TASK INSTRUCTIONS: Gather each line containing the string "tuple" from these entries.

*** Opening of DATA RECORDS ***

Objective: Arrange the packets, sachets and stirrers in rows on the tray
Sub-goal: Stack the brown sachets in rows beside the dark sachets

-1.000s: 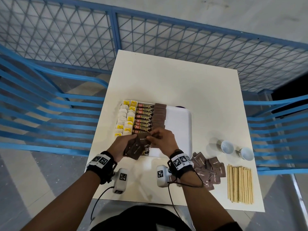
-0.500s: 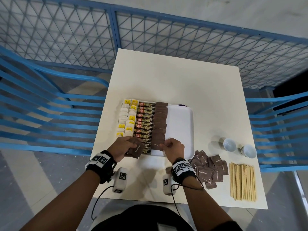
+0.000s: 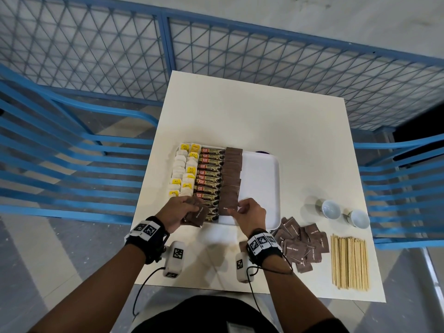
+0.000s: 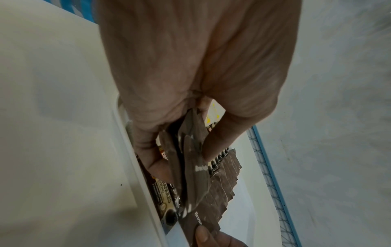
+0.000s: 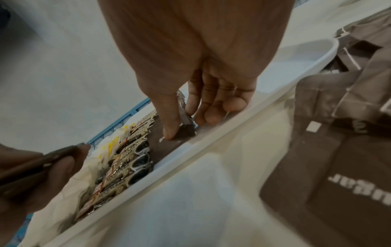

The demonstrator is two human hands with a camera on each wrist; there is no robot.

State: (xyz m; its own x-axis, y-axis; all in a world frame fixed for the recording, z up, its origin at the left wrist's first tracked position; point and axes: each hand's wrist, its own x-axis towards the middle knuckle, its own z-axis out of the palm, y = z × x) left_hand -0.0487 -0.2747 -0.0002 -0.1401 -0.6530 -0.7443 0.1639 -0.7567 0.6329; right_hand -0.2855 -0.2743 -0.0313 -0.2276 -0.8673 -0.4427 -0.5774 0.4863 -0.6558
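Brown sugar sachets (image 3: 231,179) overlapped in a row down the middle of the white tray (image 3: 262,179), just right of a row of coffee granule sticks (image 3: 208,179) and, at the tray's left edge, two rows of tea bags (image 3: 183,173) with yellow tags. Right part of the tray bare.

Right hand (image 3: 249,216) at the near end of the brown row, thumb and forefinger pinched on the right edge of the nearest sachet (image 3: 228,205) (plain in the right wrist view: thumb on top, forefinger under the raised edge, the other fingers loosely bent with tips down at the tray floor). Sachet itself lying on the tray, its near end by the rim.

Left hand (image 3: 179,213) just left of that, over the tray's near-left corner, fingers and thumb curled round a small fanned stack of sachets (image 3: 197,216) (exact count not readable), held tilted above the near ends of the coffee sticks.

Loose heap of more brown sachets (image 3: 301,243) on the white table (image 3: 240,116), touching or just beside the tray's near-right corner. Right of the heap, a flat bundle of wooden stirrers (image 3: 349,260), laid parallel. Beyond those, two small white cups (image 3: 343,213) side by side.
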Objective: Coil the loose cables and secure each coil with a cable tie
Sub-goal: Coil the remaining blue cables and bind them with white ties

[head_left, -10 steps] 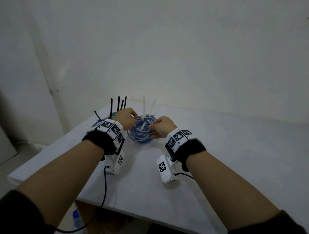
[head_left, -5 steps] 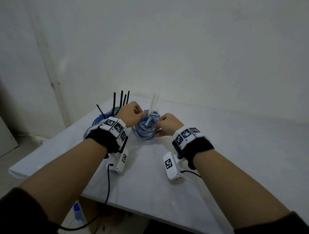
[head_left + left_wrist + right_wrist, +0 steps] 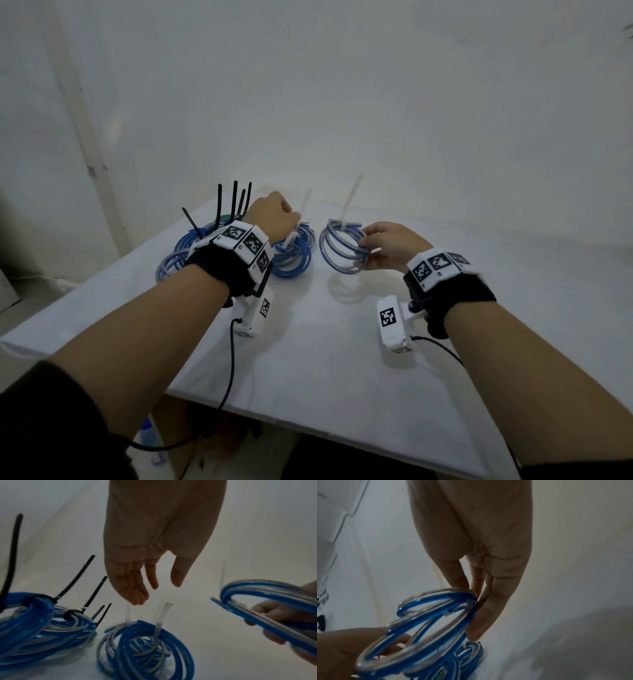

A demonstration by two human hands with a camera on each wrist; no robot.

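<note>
My right hand (image 3: 373, 246) pinches a small blue and clear cable coil (image 3: 339, 253) and holds it just above the table, its loops fanned apart. A white cable tie (image 3: 350, 202) sticks up from its far side. In the right wrist view my fingers (image 3: 476, 601) grip the coil (image 3: 428, 622) at its rim. My left hand (image 3: 274, 219) hovers over a second blue coil (image 3: 294, 260) lying on the table. In the left wrist view its fingers (image 3: 137, 599) hang straight, the tips at the clear tie tails (image 3: 161, 615) of that coil (image 3: 145, 649), holding nothing.
Larger blue coils (image 3: 191, 240) bound with black ties (image 3: 234, 202) lie at the table's far left corner. The white table (image 3: 308, 359) meets a white wall behind. Its left and front edges are close. A bottle (image 3: 147, 438) stands on the floor below.
Both hands were together on one blue bundle. My right hand has carried one coil off to the right and the left hand stays over the other coil.
</note>
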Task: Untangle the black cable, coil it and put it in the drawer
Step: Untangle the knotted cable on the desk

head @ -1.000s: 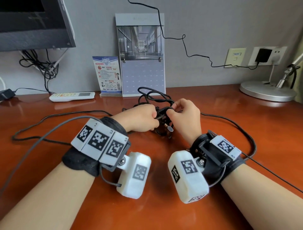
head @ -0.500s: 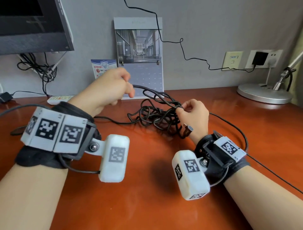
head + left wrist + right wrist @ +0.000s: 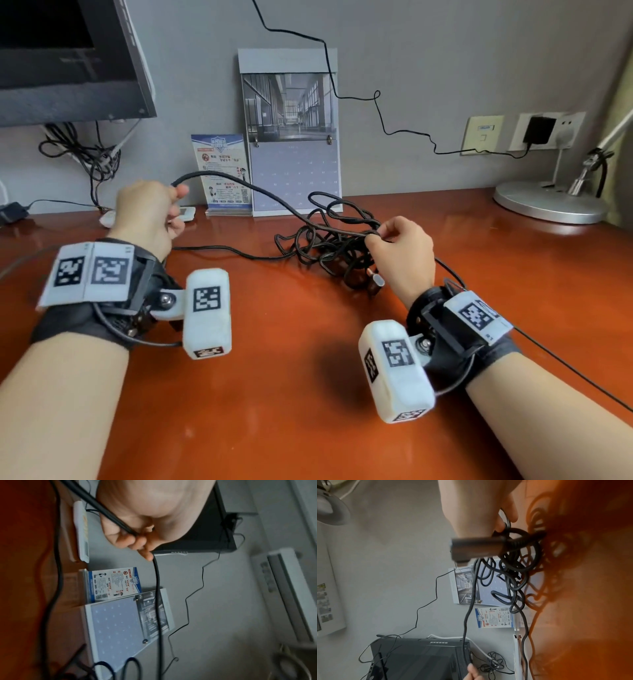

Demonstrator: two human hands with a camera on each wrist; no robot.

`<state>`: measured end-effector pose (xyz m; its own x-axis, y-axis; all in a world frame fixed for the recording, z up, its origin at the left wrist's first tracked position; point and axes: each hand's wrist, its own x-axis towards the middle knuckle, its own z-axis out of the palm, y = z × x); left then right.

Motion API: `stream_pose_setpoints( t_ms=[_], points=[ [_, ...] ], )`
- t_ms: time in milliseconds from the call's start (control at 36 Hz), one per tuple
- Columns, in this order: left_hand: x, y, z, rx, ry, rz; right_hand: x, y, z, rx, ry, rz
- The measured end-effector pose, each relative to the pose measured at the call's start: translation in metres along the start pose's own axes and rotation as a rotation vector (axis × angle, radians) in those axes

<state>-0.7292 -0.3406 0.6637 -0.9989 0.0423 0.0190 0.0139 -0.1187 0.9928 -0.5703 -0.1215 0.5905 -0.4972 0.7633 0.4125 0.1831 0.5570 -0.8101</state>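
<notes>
Left hand [image 3: 147, 212] swung leftward; black cable [image 3: 329, 240] tangle hides its plug.

The connector [image 3: 474, 548] hung blurred before the right wrist camera. The left hand [image 3: 145, 214] hid its own fingers around the black cable [image 3: 329, 240], whose knot was unreadable. The monitor [image 3: 68, 58] was cut off.
</notes>
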Motion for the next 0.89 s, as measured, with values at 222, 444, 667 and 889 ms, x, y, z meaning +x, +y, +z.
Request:
stream_pose_setpoints(
  t_ms=[222, 444, 667, 889],
  points=[
    [-0.015, -0.001, 0.025, 0.326, 0.085, 0.230, -0.003, -0.004, 0.001, -0.045, -0.020, -0.045],
    [-0.069, 0.001, 0.069, 0.556, -0.404, 0.408, -0.013, -0.011, 0.003, -0.061, -0.060, -0.073],
    [-0.093, -0.024, 0.081, 0.904, -0.716, 0.190, -0.013, -0.014, 0.003, -0.062, -0.059, -0.039],
    [-0.098, -0.031, 0.082, 0.831, -0.780, 0.106, -0.013, -0.015, 0.003, -0.054, -0.065, -0.031]
  ],
)
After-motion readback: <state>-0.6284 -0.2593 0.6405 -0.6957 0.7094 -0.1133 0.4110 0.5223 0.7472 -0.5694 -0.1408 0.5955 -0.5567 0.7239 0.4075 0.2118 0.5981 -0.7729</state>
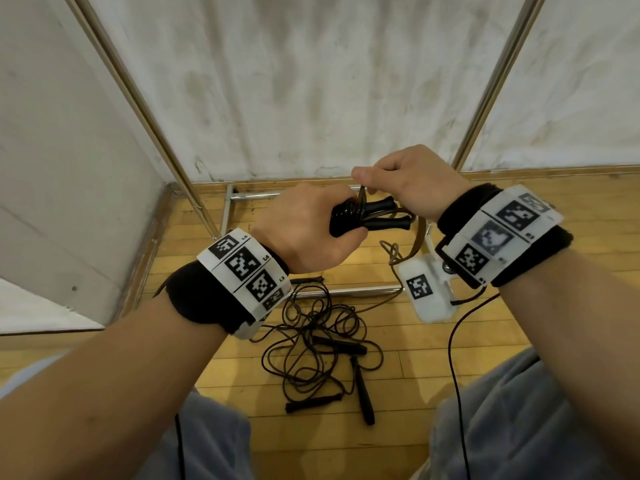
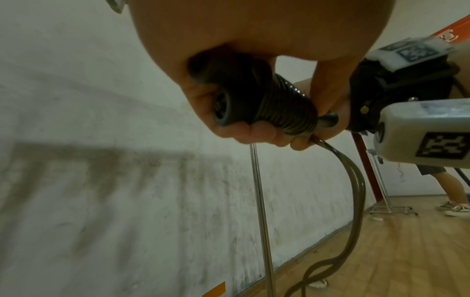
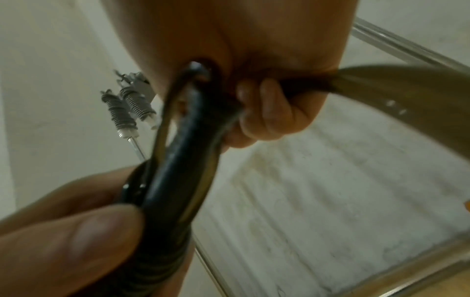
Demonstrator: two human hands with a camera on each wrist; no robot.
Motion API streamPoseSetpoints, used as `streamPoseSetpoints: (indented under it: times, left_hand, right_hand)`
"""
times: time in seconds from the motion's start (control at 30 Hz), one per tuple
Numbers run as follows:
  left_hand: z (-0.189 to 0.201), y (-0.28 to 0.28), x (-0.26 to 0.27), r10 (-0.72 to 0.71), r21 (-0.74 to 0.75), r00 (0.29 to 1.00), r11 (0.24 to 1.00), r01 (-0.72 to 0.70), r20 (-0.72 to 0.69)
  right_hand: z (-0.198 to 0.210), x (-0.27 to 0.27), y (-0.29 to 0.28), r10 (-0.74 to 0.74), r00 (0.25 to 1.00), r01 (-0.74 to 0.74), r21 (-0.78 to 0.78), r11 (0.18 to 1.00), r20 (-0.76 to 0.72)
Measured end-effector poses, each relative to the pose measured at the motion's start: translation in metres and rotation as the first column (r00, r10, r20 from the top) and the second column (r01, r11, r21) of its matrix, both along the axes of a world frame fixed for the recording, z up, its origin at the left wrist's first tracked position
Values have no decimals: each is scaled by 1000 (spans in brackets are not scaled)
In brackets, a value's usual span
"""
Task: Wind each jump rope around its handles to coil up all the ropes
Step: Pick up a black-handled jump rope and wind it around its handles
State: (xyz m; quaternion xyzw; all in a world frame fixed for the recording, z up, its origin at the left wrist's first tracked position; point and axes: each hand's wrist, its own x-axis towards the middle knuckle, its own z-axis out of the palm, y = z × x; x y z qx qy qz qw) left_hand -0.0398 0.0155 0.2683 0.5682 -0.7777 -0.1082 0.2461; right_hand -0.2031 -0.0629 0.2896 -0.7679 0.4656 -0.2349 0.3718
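My left hand (image 1: 311,226) grips a pair of black jump rope handles (image 1: 381,214) held side by side, with several turns of dark rope (image 1: 346,213) coiled around them. In the left wrist view the coil (image 2: 287,112) sits just past my curled fingers (image 2: 254,132). My right hand (image 1: 398,181) pinches the rope (image 1: 362,194) just above the handles; its loose doubled length (image 2: 356,180) hangs to the floor. The right wrist view shows the rope (image 3: 394,90) running out of my closed right fist beside the handles (image 3: 178,160). More ropes (image 1: 318,344) lie tangled on the wooden floor (image 1: 398,403) below.
A metal rack's tubes (image 1: 138,102) rise against the white wall (image 1: 311,81), its base bars (image 1: 346,291) on the floor. Two wound ropes (image 3: 127,108) hang from the rack. Another person's legs (image 2: 450,191) stand at the right. A thin cable (image 1: 453,358) trails from my right wrist.
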Motion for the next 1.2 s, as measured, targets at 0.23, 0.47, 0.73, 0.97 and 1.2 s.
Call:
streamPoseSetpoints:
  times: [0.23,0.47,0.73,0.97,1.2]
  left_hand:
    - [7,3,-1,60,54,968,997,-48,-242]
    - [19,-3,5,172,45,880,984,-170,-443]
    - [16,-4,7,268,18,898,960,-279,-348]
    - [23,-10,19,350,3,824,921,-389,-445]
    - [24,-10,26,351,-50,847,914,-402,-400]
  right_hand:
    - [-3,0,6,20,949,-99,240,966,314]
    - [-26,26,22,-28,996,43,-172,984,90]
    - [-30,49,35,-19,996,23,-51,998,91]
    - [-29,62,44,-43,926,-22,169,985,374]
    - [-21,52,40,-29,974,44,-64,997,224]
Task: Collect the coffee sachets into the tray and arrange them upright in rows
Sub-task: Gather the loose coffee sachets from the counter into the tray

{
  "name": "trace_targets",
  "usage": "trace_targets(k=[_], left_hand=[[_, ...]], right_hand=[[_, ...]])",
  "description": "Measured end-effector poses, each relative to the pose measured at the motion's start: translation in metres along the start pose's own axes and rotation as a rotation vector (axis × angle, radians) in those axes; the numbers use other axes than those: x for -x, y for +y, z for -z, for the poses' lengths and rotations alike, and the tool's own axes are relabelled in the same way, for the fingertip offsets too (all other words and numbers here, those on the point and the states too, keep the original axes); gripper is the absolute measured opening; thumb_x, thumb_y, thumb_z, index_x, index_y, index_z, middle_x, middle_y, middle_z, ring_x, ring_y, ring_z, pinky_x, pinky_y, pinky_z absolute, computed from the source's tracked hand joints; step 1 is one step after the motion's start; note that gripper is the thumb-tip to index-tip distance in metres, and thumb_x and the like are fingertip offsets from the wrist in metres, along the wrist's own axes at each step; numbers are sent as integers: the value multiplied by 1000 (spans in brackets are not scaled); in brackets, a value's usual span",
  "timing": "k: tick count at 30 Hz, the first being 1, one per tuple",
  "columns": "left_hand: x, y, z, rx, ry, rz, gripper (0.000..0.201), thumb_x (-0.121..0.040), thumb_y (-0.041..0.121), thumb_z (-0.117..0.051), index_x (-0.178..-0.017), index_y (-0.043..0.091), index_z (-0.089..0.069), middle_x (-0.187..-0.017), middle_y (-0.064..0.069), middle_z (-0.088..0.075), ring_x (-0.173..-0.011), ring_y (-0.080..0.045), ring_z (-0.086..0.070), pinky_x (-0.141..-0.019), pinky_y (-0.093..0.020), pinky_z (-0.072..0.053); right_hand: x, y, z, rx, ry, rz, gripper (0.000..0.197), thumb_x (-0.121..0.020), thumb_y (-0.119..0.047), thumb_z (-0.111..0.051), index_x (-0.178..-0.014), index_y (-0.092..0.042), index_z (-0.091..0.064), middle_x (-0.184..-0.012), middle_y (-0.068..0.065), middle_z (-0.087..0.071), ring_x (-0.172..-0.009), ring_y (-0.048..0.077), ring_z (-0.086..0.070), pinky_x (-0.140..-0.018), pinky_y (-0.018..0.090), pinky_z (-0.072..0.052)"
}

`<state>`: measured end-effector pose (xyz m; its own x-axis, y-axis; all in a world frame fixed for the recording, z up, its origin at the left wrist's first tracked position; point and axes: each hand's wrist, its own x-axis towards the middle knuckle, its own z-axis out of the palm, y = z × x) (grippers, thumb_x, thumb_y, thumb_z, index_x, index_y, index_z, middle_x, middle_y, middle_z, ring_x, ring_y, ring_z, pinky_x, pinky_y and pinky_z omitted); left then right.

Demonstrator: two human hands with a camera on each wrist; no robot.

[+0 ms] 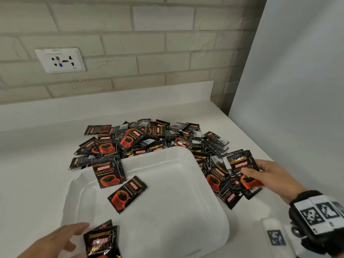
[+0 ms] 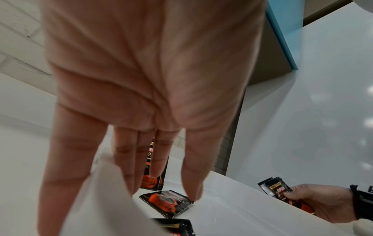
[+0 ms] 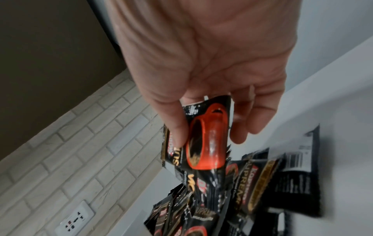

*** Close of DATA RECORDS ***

ANSWER:
- t_ms: time in milliseconds from the call's start (control at 36 Hz), one per tuple
times: time in seconds from the motion's start (control at 30 Hz), one per tuple
  "timing": "k: tick count at 30 Hz, the first being 1, one per tuple",

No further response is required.